В какой-то довольно значительной мере она и есть она; во всяком случае, замены лучше мне так и не подвернулось, но я нуждаюсь в ней все же меньше, чем она в нем: ей бы этого его, да побольше, меня ей мало, тут мне и дергаться нечего, ей мало даже того меня, который был. Хотя было время, всего каких-нибудь лет двадцать назад, когда его во мне было выше крыши, почти достаточно. Такая – ч-черт – досада! Но все, я затыкаюсь, все-все-все, наболтал тут, но мы сделаем вид, будто я ничего не говорил. – Глаза актера блеснули, он усмехнулся. – Нет, я ее не брошу. Даже если из-за этого умру, все равно. Пускай это меня убьет. Что-то ведь все равно когда-нибудь убьет, в любом случае, так пускай это будет она. Я хочу ее, причем все больше и больше, и надо будет просто последить за тем, чтобы с сегодняшнего дня правильно питаться. Думать надо, что ешь, вот и все. Что впереди, знать невозможно, но отныне я буду следить за тем, чтобы, когда день кончен и она снимает с себя одежду, в моем животе присутствовали русские бобы. Бог с ним, остаемся. Сейчас объявлю ей. Это будет все равно что сказать: «О’кей, кысочка, мне тебя было мало, хочу еще, на твоих условиях, на любых условиях, только до вечера все-таки подожди». Вот увидите, что будет, и полюбуетесь заодно, как я буду вынужден сейчас немножко попереигрывать. Да посмотрите же на нее, ради бога! Посмотрите на них обеих, как они обсуждают эту великую проблему. Как у них все это серьезно! В общем, полюбуйтесь на то, как Оскар сейчас будет обрабатывать свою кисулю.
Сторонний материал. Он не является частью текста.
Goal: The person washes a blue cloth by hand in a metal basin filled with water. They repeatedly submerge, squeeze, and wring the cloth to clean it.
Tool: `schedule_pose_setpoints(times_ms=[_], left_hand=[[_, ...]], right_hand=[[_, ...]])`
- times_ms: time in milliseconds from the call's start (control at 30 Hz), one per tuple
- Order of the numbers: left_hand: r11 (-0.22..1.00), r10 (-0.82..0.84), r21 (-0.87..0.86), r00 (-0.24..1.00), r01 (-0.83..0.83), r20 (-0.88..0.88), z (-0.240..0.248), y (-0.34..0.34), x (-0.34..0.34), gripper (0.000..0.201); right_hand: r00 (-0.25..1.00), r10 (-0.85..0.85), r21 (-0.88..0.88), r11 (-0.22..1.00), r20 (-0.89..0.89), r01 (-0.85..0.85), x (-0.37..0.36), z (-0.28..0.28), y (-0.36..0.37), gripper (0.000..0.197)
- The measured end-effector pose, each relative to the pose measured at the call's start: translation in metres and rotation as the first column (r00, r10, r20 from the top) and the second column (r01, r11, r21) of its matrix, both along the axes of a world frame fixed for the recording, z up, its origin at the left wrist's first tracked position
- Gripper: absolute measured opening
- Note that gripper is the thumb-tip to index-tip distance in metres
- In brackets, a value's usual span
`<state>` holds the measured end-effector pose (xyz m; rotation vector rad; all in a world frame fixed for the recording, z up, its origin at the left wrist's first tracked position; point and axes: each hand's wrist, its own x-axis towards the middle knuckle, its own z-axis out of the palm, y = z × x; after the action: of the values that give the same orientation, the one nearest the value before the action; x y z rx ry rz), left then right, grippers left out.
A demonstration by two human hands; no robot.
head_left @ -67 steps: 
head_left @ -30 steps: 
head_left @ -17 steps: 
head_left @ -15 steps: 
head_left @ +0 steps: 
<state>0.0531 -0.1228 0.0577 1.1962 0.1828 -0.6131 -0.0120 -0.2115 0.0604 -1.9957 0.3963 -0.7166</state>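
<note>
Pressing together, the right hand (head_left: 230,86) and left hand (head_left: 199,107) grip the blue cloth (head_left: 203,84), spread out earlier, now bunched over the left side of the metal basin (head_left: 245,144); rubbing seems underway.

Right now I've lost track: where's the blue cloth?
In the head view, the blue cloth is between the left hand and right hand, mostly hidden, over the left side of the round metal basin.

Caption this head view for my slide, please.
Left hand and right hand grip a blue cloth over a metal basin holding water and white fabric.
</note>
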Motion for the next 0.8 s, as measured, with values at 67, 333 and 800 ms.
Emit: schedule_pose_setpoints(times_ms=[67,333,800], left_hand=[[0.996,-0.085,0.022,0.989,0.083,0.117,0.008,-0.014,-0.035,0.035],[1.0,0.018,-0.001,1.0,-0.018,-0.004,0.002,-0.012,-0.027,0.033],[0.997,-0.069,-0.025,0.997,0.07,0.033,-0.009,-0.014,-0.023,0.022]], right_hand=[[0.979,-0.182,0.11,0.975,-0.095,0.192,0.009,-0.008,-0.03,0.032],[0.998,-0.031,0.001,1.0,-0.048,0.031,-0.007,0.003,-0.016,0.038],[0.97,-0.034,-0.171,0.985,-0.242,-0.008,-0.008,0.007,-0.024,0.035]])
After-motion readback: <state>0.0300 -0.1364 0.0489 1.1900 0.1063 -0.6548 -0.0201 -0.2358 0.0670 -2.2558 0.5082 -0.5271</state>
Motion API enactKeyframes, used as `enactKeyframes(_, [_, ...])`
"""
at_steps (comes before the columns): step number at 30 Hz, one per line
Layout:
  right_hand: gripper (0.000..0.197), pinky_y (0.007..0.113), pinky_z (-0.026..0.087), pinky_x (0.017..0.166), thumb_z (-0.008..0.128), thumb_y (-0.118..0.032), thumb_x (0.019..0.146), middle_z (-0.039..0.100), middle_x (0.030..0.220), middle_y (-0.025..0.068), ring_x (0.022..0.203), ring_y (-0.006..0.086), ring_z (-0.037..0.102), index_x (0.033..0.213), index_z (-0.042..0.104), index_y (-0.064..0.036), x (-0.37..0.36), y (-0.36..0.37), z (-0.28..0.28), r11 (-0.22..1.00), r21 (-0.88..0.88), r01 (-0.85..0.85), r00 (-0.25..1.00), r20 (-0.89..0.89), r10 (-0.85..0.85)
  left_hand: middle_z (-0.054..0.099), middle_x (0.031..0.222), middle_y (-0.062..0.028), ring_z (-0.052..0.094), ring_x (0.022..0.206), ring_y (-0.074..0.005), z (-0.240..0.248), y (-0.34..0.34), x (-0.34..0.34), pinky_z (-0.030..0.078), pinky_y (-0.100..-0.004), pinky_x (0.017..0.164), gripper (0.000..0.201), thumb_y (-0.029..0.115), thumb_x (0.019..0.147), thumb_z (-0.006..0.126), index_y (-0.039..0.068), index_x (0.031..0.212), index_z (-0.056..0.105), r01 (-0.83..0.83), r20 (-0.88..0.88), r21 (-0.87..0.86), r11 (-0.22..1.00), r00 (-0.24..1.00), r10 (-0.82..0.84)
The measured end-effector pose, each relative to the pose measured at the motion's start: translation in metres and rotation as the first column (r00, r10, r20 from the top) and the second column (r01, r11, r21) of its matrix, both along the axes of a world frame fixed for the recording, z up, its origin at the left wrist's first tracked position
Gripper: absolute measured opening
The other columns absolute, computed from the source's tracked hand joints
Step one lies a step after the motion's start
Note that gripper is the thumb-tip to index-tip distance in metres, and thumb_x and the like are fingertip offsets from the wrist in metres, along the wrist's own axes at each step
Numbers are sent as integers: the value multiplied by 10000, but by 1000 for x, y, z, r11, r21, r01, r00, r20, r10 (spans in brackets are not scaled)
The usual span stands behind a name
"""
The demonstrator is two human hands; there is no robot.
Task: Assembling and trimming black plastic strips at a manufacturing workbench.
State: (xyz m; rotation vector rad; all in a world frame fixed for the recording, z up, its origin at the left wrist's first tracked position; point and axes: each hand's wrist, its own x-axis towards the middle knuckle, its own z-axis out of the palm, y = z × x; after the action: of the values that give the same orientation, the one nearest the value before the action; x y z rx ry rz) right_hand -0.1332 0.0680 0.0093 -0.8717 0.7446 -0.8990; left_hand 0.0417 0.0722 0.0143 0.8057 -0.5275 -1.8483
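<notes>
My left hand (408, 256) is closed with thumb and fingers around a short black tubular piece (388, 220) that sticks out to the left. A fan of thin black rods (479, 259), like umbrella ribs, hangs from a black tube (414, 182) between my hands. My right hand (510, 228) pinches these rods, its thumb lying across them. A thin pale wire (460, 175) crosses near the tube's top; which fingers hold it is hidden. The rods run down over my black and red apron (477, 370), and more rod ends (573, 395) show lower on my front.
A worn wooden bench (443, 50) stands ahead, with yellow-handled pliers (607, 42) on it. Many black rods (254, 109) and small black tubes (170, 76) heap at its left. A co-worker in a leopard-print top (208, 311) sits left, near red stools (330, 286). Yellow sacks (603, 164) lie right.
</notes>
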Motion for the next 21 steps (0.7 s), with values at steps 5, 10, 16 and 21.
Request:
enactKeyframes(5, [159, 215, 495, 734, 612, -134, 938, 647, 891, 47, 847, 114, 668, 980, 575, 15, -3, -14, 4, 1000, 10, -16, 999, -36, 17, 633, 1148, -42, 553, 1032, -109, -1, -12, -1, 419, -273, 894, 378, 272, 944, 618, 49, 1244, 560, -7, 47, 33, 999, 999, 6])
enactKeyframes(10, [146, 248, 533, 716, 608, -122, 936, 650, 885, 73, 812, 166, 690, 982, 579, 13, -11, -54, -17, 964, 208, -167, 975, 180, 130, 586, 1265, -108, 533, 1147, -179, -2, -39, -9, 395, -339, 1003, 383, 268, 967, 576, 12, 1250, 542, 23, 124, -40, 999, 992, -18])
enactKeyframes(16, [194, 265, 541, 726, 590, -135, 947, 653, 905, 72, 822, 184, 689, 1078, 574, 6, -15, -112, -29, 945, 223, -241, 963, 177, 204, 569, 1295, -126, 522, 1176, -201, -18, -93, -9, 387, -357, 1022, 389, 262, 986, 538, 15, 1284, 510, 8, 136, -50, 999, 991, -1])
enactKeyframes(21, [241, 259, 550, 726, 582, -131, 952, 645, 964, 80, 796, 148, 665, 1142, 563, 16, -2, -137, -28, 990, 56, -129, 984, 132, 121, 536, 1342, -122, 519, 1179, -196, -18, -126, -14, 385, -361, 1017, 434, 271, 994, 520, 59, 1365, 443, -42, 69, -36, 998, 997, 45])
Времени актер терять не стал и начал действовать уже во время разговора. Вживался в роль постепенно, сначала стал выше ростом, откуда ни возьмись в нем появилась юношеская подвижность, он весь подобрался, напряг мускулы, высоко поднял голову и повел плечами, улучшая циркуляцию крови, затем медленно, как бы на пробу, выставил вперед одну ногу, потом другую, – глядь, он уже готов идти с ней на мировую и даже искренне этому рад: конечно, это же само собой разумеется, ведь, если вдуматься, как вообще можно сомневаться в абсолютной правильности такого решения? Его глаза светились, с лица напрочь сошло выражение брюзгливости и безнадеги, исчезло замешательство, страх и даже возраст. Он выглядел молодым и годным практически хоть куда.